I believe some of them are students, some are friends, and some are assistants that actually work with the artists on a technical level.

3. Did you have a strategy going into install, as far as how to balance all of the works?
In a way, it hung itself. Some things needed to be next to their presenter, as there was already a working relationship with what they were submitting. Some pieces were on their own and could be moved around. These works started conversations between works that I hadn’t seen together before, like between Nic Freberg Morgan and Barbara Takenaga, in which there’s an interesting relationship between their subject matter and how they approach their surfaces.

4. Whose work is the most different now, versus what you first saw in their studio? What was the most surprising thing you observed in these visits?
Probably Devon Rodriguez. He didn’t have the painting Broadway-Lafayette yet, it’s a new work that was completed right before the opening. We talked about his subway paintings as something I was interested in, but he didn’t have any. So he made me one, and I love it!

Most surprising was my visit to Charlotte Becket’s studio. It’s in deep Brooklyn, and just finding it was a journey.

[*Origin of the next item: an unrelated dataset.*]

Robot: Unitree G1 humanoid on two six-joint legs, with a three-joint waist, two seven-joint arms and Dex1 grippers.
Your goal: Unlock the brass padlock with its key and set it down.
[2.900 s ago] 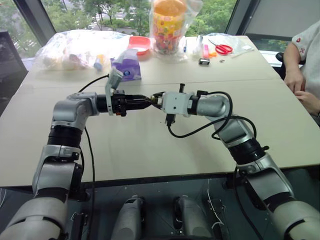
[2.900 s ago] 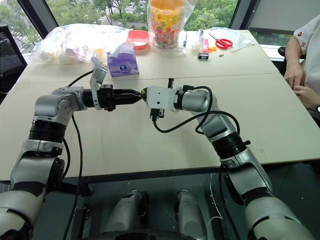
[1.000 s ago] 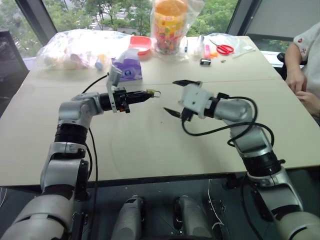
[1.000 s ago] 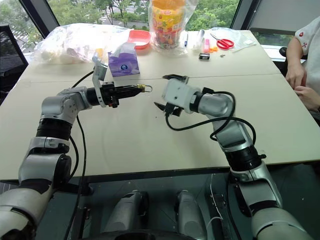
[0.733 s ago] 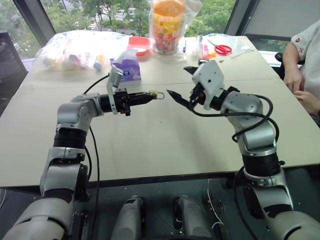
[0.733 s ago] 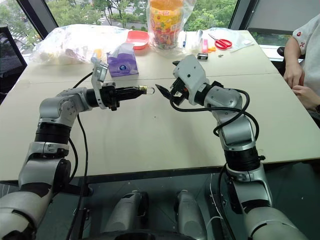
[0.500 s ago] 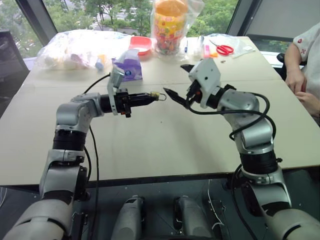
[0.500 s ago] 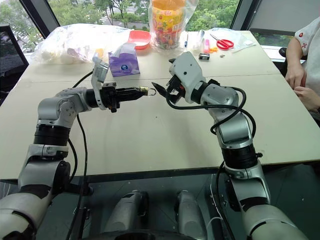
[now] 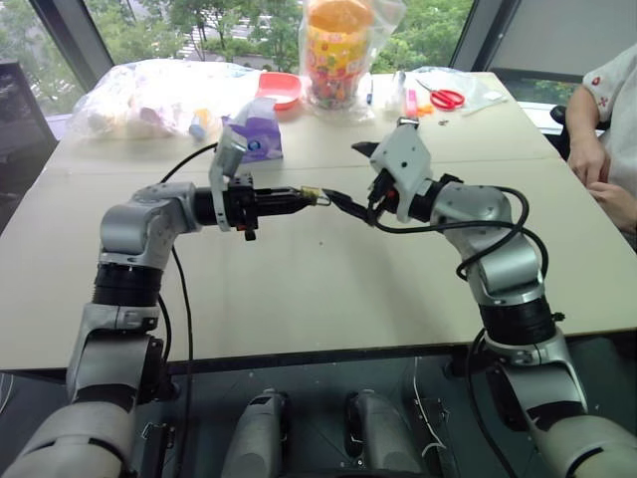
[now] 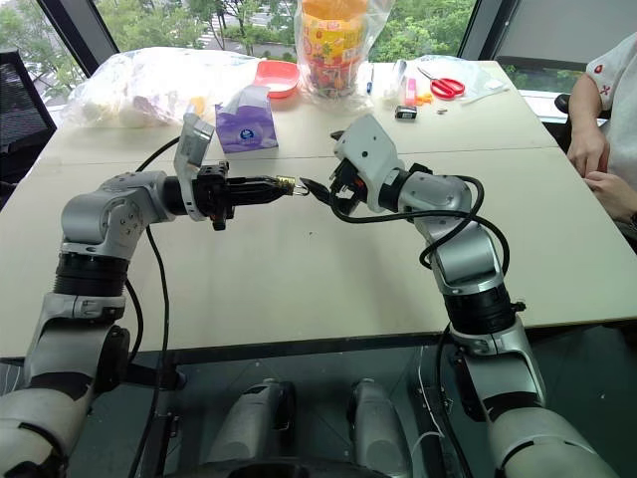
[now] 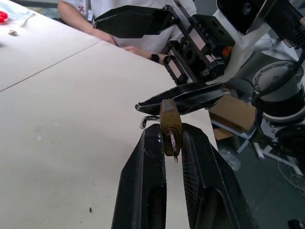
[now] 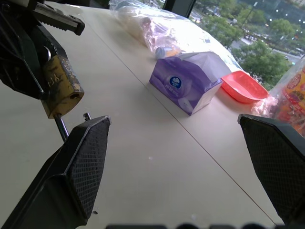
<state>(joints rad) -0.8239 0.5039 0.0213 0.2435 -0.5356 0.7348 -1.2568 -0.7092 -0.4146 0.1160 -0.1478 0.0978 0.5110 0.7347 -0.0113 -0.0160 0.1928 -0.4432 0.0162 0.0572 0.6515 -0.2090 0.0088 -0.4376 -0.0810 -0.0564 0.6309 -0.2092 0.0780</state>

Once I arrived, I was rewarded with the incredibly intricate and gorgeous structures that she was making, before she covered them with black latex. To see her drawings and her working method was important in understanding her process and her work.

5. You’re including your own work as well. Can you talk a little about it?
This winter I did a residency at Anderson Ranch in Snowmass, Colorado, and I was paired with a digital printer from Boston named Jonathan Singer to make mixed media works. I took my daily calendar drawings, which are small paper pad works, and scanned them into the computer. I blew them up in scale, and painted under and around them to make these new mixed media works.

6. What does working at La MaMa mean to you?
It means a lot, because it was where I started my life as a professional artist. When I first moved to New York I was offered a show at a prestigious Manhattan gallery, but I didn’t have a studio. Ellen Stewart offered me the original La MaMa Galleria space to paint in, for free. She said that she wanted to bring some art energy into Lucky Star garage, and that if I cleaned it up I could use it. There was no water, no lights, it was a pile of bricks and sand that I had to clean out. Mark Tambella connected me to an extension cord, so that I could have some clamp lights, and I used a neighbor’s cold water spigot for my brushes. I appreciate it to this day, and I’ll do anything for La MaMa Galleria to support them and their mission in this community.